In the records below, begin at the line containing "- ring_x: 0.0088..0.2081" and end at the line containing "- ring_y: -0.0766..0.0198"; quote every line in that span exactly, including both boundary lines, and no others.

Start of Task inputs

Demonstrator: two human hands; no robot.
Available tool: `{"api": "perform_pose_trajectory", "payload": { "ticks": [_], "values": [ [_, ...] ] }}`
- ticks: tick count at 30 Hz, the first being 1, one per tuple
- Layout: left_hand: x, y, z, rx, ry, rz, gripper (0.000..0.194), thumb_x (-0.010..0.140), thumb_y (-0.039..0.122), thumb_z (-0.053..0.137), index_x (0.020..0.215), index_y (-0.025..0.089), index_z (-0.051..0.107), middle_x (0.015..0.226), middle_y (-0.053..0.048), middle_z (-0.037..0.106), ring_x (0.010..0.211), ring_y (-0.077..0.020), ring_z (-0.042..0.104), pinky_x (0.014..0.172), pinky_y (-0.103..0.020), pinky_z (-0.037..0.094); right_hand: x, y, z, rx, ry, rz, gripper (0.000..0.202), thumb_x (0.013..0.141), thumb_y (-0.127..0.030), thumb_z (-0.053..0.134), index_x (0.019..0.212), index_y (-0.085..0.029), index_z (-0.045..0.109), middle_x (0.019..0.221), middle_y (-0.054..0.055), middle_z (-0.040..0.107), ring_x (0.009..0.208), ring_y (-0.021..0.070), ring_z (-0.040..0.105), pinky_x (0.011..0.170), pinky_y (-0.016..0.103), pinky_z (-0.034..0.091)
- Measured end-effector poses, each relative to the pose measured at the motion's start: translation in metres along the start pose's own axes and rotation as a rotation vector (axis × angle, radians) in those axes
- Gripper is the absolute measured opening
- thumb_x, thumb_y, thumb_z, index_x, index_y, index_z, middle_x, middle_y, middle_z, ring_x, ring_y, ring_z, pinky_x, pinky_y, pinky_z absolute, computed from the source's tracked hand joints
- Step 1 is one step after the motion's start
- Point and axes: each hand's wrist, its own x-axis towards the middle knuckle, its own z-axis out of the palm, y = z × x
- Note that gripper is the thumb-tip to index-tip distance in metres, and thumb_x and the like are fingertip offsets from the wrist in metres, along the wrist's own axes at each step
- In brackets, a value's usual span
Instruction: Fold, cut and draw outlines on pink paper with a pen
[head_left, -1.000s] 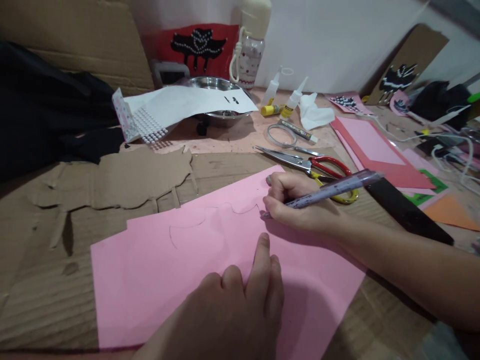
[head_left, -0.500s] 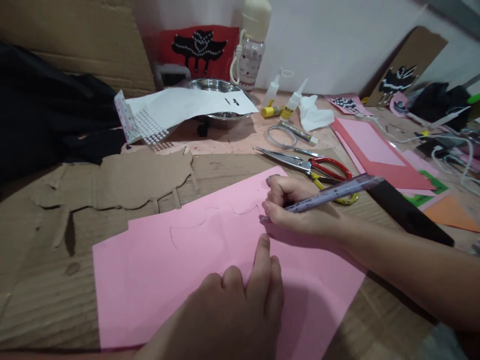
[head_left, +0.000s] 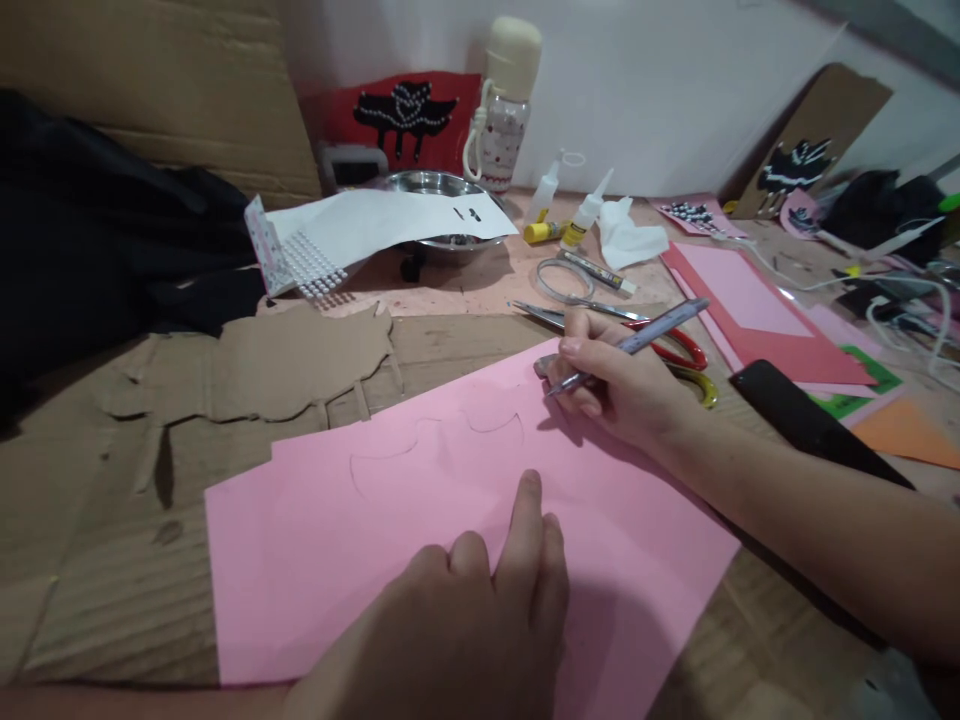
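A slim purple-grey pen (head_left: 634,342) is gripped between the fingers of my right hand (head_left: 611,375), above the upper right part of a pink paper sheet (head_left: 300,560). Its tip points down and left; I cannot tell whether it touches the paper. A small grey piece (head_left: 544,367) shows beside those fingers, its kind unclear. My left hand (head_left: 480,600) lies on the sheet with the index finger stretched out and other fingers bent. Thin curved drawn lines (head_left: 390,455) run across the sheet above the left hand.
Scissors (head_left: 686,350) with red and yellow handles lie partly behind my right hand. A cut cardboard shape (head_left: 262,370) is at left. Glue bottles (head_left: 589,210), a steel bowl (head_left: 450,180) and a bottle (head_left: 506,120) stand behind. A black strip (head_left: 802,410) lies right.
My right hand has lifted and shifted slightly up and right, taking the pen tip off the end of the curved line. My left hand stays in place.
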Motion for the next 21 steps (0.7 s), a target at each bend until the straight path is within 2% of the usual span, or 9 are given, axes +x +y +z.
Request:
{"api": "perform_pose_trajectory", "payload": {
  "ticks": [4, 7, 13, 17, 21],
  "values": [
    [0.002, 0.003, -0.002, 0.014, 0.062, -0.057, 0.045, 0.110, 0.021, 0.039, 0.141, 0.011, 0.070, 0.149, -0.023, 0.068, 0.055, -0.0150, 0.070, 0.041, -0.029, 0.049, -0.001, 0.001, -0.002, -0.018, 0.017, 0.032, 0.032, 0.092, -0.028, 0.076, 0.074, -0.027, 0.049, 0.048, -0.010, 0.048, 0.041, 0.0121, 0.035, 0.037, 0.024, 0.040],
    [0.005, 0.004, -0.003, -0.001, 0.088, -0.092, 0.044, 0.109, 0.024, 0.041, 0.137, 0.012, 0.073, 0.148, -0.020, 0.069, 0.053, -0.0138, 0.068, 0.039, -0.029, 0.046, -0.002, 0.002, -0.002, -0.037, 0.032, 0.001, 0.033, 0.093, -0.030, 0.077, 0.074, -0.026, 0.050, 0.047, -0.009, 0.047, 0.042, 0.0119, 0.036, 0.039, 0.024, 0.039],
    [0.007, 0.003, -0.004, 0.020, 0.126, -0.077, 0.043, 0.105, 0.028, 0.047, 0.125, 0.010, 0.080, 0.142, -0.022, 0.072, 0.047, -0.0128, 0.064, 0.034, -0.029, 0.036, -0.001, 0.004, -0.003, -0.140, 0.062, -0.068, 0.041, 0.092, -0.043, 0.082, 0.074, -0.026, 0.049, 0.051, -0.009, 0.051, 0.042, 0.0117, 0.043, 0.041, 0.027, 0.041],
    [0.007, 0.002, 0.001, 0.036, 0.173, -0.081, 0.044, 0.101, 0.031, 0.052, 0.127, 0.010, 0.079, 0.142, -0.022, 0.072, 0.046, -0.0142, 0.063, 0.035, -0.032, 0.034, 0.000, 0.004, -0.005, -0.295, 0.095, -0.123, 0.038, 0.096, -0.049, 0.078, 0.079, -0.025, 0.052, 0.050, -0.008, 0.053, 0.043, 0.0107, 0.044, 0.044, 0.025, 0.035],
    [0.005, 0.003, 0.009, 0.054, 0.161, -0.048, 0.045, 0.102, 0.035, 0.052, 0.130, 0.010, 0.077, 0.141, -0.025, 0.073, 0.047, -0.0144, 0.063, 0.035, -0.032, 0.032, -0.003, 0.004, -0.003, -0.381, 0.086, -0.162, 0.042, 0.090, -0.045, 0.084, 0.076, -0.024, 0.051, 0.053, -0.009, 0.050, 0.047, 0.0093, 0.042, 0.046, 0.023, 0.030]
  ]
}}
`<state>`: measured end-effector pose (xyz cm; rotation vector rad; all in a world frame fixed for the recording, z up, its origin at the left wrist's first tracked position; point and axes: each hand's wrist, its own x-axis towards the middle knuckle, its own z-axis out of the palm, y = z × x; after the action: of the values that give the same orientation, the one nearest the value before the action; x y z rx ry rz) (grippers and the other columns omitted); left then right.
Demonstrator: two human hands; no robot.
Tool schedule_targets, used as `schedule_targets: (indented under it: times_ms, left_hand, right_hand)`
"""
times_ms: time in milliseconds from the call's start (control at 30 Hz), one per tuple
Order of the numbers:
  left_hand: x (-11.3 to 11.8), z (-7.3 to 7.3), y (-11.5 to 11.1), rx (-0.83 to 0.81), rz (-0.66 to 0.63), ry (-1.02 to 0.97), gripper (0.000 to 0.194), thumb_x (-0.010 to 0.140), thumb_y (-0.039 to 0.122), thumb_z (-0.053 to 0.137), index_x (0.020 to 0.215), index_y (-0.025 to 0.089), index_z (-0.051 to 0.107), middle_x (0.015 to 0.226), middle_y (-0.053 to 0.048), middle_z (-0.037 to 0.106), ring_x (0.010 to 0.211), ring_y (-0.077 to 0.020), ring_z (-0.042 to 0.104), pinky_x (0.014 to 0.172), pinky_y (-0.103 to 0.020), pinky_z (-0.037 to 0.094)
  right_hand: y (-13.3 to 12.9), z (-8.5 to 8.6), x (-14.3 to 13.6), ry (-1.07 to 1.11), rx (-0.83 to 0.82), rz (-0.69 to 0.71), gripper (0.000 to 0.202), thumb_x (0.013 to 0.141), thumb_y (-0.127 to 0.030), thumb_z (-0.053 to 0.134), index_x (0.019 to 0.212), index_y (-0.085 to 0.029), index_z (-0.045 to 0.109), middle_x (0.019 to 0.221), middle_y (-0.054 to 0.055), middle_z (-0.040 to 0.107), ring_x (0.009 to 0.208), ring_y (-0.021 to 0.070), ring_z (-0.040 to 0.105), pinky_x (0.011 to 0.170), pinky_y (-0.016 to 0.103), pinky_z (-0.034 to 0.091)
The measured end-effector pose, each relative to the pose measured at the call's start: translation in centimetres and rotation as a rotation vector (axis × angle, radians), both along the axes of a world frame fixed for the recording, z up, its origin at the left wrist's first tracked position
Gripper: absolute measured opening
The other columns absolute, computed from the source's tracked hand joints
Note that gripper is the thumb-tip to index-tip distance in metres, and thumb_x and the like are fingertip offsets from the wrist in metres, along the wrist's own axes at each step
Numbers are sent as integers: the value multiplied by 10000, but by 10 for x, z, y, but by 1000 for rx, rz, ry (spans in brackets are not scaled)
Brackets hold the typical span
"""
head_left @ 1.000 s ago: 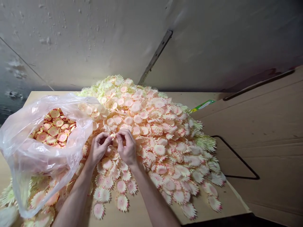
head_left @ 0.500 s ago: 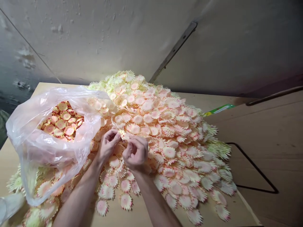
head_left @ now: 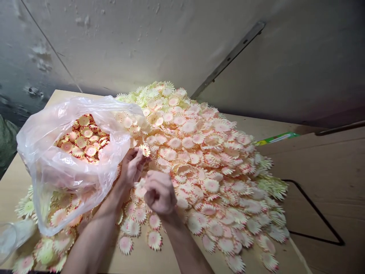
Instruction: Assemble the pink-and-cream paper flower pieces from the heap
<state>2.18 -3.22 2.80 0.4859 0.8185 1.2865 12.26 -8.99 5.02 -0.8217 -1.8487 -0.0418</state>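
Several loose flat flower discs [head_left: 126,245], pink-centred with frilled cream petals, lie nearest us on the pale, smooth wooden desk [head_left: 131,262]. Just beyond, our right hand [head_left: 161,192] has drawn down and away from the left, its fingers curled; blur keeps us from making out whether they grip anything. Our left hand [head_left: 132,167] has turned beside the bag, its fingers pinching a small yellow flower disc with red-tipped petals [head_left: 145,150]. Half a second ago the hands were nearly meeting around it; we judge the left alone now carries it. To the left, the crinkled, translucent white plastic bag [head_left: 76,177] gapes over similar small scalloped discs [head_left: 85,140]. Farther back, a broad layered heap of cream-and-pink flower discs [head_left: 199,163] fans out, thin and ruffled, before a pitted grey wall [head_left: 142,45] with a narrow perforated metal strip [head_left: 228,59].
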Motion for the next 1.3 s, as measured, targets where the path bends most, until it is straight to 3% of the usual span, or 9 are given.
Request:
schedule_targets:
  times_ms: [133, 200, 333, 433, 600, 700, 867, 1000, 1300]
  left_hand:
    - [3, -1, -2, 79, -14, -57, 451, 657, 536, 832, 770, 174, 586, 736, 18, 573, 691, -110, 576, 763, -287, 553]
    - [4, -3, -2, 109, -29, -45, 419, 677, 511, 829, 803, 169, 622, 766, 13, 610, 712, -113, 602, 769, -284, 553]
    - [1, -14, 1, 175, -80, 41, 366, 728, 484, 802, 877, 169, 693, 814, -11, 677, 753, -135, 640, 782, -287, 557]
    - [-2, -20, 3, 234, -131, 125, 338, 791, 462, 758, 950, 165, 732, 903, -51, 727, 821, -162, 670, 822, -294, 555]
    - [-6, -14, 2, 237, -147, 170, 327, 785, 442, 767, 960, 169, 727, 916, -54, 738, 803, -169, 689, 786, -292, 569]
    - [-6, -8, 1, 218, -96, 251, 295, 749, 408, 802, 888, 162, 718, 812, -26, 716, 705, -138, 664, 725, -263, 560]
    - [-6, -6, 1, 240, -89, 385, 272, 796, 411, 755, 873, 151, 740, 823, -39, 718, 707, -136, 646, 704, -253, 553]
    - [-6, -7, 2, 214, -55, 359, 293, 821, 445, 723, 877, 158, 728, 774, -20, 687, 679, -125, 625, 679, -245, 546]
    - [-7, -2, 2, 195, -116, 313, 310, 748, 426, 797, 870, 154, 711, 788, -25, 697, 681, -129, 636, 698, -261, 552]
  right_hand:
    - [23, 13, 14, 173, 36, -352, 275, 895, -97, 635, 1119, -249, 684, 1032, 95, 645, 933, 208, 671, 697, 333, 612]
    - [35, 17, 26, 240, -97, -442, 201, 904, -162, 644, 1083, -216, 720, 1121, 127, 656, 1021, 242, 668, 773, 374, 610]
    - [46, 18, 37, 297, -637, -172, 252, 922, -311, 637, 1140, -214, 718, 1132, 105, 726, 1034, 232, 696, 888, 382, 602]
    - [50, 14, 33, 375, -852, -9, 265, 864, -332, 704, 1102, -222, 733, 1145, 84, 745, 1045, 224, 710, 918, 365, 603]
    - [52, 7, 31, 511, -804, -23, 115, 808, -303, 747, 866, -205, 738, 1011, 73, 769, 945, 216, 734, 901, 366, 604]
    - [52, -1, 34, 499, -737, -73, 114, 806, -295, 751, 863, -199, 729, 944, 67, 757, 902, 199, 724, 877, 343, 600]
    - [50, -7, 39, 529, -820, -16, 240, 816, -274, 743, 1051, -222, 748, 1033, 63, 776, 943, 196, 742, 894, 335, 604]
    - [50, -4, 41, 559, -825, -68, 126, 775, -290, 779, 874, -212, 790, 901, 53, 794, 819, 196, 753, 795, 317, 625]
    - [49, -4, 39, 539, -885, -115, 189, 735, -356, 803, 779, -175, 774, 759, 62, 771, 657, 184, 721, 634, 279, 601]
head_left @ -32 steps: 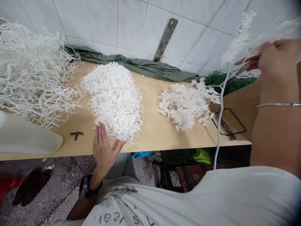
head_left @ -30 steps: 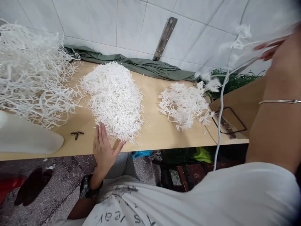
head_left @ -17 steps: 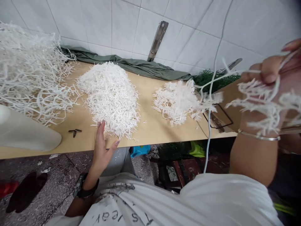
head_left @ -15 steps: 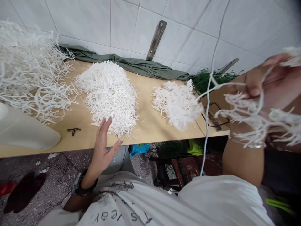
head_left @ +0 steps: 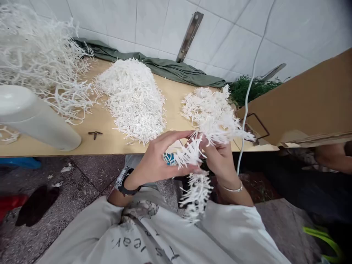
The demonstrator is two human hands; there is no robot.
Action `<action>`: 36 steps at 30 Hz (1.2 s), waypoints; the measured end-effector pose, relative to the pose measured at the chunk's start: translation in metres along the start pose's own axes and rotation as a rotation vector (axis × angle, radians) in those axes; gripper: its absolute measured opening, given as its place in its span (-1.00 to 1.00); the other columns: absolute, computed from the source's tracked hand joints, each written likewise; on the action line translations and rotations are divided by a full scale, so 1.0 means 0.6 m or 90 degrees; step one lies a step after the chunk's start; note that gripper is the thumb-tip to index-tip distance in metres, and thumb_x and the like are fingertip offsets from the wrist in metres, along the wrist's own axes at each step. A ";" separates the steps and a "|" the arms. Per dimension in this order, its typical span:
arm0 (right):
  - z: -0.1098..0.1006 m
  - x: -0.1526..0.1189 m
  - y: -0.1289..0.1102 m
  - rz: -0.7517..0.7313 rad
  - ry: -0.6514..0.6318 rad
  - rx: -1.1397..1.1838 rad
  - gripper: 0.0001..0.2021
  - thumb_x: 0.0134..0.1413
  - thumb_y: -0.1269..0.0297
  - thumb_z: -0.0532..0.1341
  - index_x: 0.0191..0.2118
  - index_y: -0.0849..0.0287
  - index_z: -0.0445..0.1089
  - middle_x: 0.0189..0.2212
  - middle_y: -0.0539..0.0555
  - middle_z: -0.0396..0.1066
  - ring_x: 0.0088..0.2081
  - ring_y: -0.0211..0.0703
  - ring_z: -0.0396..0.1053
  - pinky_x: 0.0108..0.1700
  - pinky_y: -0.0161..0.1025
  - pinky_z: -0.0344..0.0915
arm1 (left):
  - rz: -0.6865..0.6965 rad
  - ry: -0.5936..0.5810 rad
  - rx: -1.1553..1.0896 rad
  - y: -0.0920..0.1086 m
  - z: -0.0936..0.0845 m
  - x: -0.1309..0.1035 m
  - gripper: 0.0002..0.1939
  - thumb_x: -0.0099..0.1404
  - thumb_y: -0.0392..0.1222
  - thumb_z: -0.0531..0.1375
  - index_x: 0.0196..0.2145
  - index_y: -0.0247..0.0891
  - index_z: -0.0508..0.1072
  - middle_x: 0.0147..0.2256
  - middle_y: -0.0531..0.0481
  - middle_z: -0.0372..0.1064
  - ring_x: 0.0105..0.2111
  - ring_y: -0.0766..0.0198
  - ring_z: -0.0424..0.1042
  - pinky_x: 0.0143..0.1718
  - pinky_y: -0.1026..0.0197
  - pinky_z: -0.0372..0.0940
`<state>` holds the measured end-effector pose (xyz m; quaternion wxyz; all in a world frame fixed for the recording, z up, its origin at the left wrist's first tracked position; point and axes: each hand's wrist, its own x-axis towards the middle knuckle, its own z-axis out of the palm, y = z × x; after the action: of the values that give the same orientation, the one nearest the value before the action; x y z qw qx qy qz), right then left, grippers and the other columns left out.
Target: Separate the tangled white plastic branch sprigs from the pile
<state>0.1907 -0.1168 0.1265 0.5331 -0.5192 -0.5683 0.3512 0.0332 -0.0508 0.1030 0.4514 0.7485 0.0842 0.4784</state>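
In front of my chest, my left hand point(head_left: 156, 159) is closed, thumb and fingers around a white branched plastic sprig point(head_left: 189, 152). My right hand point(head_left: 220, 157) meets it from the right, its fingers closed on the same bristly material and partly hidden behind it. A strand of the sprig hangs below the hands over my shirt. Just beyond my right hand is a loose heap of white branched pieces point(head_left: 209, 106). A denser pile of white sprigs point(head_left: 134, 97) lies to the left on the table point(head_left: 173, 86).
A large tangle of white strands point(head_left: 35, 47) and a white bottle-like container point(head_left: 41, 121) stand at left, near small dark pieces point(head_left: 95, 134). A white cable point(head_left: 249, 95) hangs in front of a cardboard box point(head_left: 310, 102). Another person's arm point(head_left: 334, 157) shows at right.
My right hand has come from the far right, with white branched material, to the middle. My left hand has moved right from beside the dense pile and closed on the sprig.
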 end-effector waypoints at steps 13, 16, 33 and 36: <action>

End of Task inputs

Exercise response:
  - ring_x: 0.0088..0.2081
  - ring_y: -0.0211..0.0703
  - ring_z: -0.0396..0.1053
  - pinky_x: 0.0108..0.1700
  - pinky_y: -0.0161..0.1025
  - pinky_z: -0.0344..0.0915
arm1 (left):
  - rz: -0.6865..0.6965 rad
  - ry: -0.5936..0.5810 rad
  - rx: -1.1553..1.0896 rad
  - y: -0.0920..0.1086 m
  - z: -0.0936..0.0845 m
  - x: -0.1309..0.1035 m
  - gripper: 0.0002..0.1939
  - thumb_x: -0.0099..0.1404
  - thumb_y: -0.0392..0.1222
  - thumb_z: -0.0531..0.1375
  - index_x: 0.0196..0.2145
  - index_y: -0.0247..0.0891
  - index_z: -0.0508..0.1072
  - middle_x: 0.0147..0.2256
  - middle_y: -0.0531..0.0481
  - middle_z: -0.0372..0.1064
  - ring_x: 0.0105..0.2111
  - ring_y: -0.0766..0.0198

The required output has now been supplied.